Not a resort or major international attraction this time, yet still with features of a vacation. We stayed at a hotel, a very ordinary chain. Not the most expensive or luxurious, but not No Frills either. Ample parking, Wi-Fi included in the fee. I would not select a site, at least in the USA, that did not have these if I had a car in my possession, either mine or a rental. I've come to expect a pool, in fact, use the presence of a pool as a filter on my online hotel searches, if I will be staying more than three days. This one had a hot tub as well. Breakfast buffets have become an expectation of family-style chain operations. Some more elaborate than others. I have mixed feelings about these. I like the convenience, particularly as it allows my wife and me to keep different sleeping schedules. Cruise ship buffets are over the top. Motels trade fancy or imaginative for convenience. Coffee, pastry, bagel, and egg will get me started. Though I do not include breakfast in my hotel search filters. Often I prefer to go out to a diner that serves breakfast, one with a menu and waitress, one with people who live nearby opting to have their own breakfast there. Breakfasts are rarely expensive. Pillows are usually fluffier than mine, and more of them. Mattresses often firmer. And activity more tiring. I rarely experience serious insomnia at these places.
Vacation is partly about being someplace different, but also doing different things. Over an adult lifetime, I've had the good fortune to vary the experience, though I can certainly understand other people who work all year to get their two weeks of fishing, camping, or golf as their annual destination. I've been to resorts, geological wonders, cities of international or historical importance, cruise ships with days at sea dedicated to indulgence, and theme parks that attract visitors of global representation. Each selection unique, while I am the same person wherever my travels take me. I seek out the new, whether from the buffet at a casino, the selection of on-tap drafts, an exclusive store to gawk at items far above budget, or a National Park creature that I wish I could pet.
Wonder does not always appear on the travel brochure. On my current trip to a bedroom enclave outside my Nation's Capital, my car takes me through many habitats where people live and work. Despite the proximity to one of the most cosmopolitan centers in the world, what I found just beyond common commuting distance was the preservation of agricultural land.
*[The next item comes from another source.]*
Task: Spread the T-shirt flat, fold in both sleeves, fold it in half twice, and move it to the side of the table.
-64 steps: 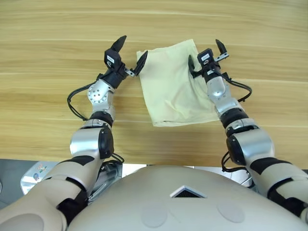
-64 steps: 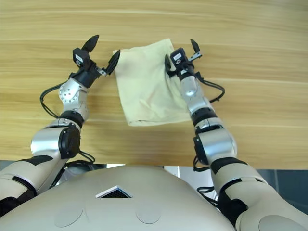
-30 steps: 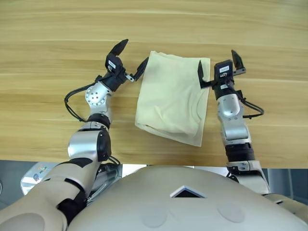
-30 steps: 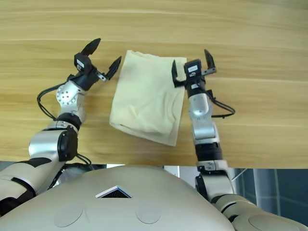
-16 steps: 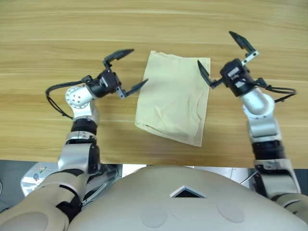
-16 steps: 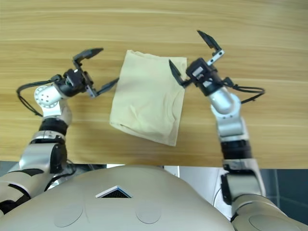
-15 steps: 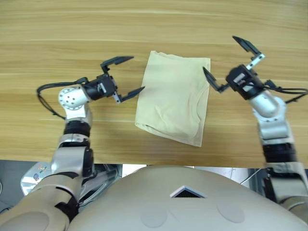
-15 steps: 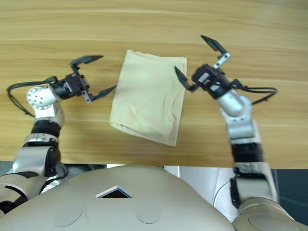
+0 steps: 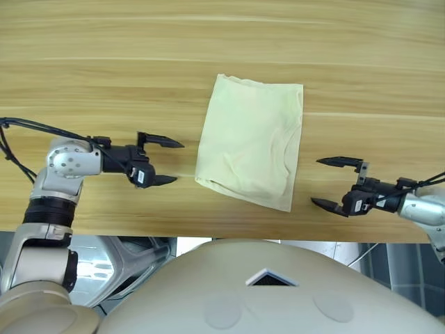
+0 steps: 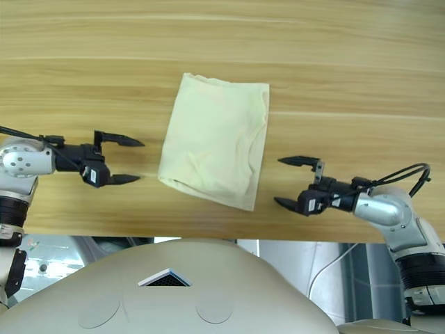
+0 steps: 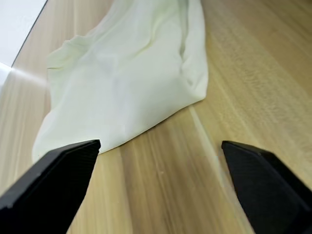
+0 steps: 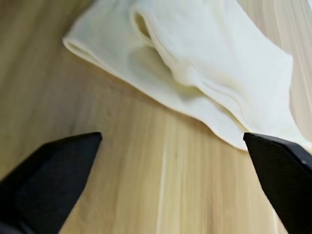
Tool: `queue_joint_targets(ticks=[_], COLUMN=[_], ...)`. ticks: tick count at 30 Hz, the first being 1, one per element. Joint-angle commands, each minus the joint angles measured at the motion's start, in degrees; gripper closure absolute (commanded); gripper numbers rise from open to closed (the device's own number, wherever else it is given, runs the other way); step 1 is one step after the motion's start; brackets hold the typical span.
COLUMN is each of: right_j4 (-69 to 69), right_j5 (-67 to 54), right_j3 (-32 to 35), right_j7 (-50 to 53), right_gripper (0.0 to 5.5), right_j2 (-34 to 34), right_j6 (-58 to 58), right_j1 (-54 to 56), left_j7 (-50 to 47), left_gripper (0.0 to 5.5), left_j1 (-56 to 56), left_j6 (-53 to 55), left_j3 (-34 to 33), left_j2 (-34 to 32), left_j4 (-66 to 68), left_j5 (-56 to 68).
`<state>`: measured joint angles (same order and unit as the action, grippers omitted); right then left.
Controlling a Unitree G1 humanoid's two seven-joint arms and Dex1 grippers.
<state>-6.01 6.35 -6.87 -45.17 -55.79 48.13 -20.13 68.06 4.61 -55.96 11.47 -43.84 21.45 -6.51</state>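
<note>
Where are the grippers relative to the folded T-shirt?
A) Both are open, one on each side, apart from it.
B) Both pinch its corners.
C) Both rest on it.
A: the left gripper and the right gripper stand open on either side of the T-shirt, not touching it.

- We see the T-shirt [image 9: 250,142] as soft, matt, pale yellow cloth, gently creased, with layered edges at its folds.
- Under the T-shirt, the table [image 9: 104,56] looks to us like light wood or wood laminate: smooth, straight-grained, with a faint sheen.
- Left of the T-shirt, the left gripper [image 9: 179,162] has fingers [image 11: 53,180] that we take for smooth, matt black plastic.
- Right of the T-shirt, the right gripper [image 9: 316,181] shows us the same matt black finish.
</note>
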Motion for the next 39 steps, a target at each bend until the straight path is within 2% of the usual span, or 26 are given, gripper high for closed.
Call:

I found a lot of repurposing. Historical buildings in the center of town made into restaurants, surrounded by a rim of upscale homes purchased by people of means and imagination for their potential. Then a rim of where people like me work, shop, and attend school. Not a lot of churches considering the population density. And then a rim of homes which I found on Zillow for about $2.2M. Lots of them. Enough to make me wonder how so many people earned or inherited so much more money than I was able to generate. Vacations tend to make me wonder how my life might have turned out differently had I lived there. Could I be an islander, a pioneer, an immigrant who will never return to the starting point, a person who sails the ocean while the family sees him a few times a year? At my hotel, native Spanish speakers dominate the staff. It would be unthinkable to withhold courtesy or kindness from anyone I've met, though not unthinkable to vote for people to represent me who might be a bit harsh to those we know only by a TV news site presence.
I'm probably more polite, perhaps more considerate, as the guest of another place than I am at home. I know the people who serve me depend on financial tips, so as a prosperous person, I make sure the waitresses and hotel housekeepers get recognized for what they have done on my behalf.
Still, my travel is limited to a few excursions a year, mostly minor, occasionally major. Airports are visited infrequently, maybe once a year since I retired. A lot of people have their travel as an imposition, dependent on airport lounges and bars that I only gawk at, working on their laptops as I gaze downward over farms and towns. My travel has become recreational, theirs is not. My destinations never fail to generate some measure of wonder. Even the small excursions generate neighborhoods to drive through, history to reconstruct, somebody's imagination to create the menus that I read. And in retirement, I do this in the right amount. I chance to be my Best Me, the Best Guest I can be.